Task requirements> Every line below should be given again without alteration.

━━━━━━━━━━━━━━━━━━━━━━━━━━━━━━

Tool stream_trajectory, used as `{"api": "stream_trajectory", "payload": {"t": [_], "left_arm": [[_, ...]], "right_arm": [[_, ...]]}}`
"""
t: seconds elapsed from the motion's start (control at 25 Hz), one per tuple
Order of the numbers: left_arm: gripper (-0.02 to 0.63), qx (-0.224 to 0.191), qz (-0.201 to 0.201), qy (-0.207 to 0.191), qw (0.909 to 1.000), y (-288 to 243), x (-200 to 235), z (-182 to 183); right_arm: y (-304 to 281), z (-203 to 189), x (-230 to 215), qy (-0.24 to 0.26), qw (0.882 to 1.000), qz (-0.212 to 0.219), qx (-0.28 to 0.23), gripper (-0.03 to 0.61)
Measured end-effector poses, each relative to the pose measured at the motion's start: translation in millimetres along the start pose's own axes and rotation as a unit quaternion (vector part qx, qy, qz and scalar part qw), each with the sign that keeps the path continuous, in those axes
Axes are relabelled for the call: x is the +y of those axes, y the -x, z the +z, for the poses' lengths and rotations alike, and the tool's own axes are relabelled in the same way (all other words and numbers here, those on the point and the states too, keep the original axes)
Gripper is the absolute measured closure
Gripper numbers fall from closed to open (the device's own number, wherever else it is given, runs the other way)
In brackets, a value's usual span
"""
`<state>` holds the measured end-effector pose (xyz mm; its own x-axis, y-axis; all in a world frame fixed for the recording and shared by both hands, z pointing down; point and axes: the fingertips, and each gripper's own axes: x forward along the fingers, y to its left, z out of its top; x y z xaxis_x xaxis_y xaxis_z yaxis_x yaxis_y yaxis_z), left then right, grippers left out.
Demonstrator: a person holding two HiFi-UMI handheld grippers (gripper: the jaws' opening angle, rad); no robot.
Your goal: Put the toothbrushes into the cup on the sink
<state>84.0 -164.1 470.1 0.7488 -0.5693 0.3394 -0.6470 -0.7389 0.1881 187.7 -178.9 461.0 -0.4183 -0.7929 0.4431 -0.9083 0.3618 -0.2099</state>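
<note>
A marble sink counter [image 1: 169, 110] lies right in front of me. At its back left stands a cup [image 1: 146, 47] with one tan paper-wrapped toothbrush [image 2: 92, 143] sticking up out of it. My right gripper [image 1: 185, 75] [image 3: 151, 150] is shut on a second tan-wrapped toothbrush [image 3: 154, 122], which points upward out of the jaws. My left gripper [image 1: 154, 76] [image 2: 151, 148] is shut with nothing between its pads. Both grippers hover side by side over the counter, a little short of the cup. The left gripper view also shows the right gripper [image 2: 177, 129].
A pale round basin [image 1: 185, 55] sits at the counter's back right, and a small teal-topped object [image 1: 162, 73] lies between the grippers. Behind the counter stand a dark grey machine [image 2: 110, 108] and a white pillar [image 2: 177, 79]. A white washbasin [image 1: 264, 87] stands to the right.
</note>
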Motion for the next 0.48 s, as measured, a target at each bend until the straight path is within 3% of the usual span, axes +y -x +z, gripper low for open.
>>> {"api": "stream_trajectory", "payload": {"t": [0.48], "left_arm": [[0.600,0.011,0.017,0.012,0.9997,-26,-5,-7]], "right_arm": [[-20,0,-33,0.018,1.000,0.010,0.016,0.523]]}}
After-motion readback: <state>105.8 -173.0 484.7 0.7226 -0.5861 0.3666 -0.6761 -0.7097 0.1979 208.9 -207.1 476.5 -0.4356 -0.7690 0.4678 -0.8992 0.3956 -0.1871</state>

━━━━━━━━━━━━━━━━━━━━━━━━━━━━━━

Solved problem>
Tool stream_trajectory, used as `{"api": "stream_trajectory", "payload": {"t": [_], "left_arm": [[_, ...]], "right_arm": [[_, ...]]}}`
"""
t: seconds elapsed from the motion's start (control at 25 Hz), one per tuple
Order of the numbers: left_arm: gripper (-0.02 to 0.63), qx (-0.224 to 0.191), qz (-0.201 to 0.201), qy (-0.207 to 0.191), qw (0.909 to 1.000), y (-288 to 243), x (-200 to 235), z (-182 to 183); right_arm: y (-304 to 281), z (-203 to 189), x (-230 to 215), qy (-0.24 to 0.26), qw (0.882 to 1.000), qz (-0.212 to 0.219), qx (-0.28 to 0.23), gripper (-0.03 to 0.61)
Measured end-effector poses, each relative to the pose measured at the motion's start: translation in millimetres along the start pose's own axes and rotation as a unit quaternion (vector part qx, qy, qz and scalar part qw), each with the sign that keeps the path continuous, in those axes
Axes are relabelled for the call: x is the +y of those axes, y the -x, z the +z, for the poses' lengths and rotations alike, and the tool's own axes are relabelled in the same way (all other words and numbers here, those on the point and the states too, keep the original axes)
Gripper is the absolute measured closure
Gripper numbers fall from closed to open (the device's own number, wherever else it is given, runs the other way)
In brackets, a value's usual span
"""
`<state>` holds the measured end-effector pose (xyz mm; its own x-axis, y-axis; all in a world frame fixed for the recording and shared by both hands, z pointing down; point and axes: the fingertips, and each gripper's own axes: x forward along the fingers, y to its left, z out of its top; x y z xaxis_x xaxis_y xaxis_z yaxis_x yaxis_y yaxis_z), left then right, grippers left out.
Demonstrator: a person holding two HiFi-UMI handheld grippers (gripper: the jaws' opening angle, rad); no robot.
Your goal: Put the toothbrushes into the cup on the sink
<state>84.0 -164.1 470.1 0.7488 -0.5693 0.3394 -0.6470 -0.7389 0.1881 187.7 -178.9 461.0 -0.4183 -0.7929 0.4431 -0.9083 0.3618 -0.2099</state>
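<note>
A marble sink counter [image 1: 169, 110] lies right in front of me. At its back left stands a cup [image 1: 146, 47] with one tan paper-wrapped toothbrush [image 2: 92, 143] sticking up out of it. My right gripper [image 1: 185, 75] [image 3: 151, 150] is shut on a second tan-wrapped toothbrush [image 3: 154, 122], which points upward out of the jaws. My left gripper [image 1: 154, 76] [image 2: 151, 148] is shut with nothing between its pads. Both grippers hover side by side over the counter, a little short of the cup. The left gripper view also shows the right gripper [image 2: 177, 129].
A pale round basin [image 1: 185, 55] sits at the counter's back right, and a small teal-topped object [image 1: 162, 73] lies between the grippers. Behind the counter stand a dark grey machine [image 2: 110, 108] and a white pillar [image 2: 177, 79]. A white washbasin [image 1: 264, 87] stands to the right.
</note>
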Motion for the next 0.48 s, as measured, a target at each bend until the straight path is within 3% of the usual span, axes +y -x +z, gripper low for open.
>>> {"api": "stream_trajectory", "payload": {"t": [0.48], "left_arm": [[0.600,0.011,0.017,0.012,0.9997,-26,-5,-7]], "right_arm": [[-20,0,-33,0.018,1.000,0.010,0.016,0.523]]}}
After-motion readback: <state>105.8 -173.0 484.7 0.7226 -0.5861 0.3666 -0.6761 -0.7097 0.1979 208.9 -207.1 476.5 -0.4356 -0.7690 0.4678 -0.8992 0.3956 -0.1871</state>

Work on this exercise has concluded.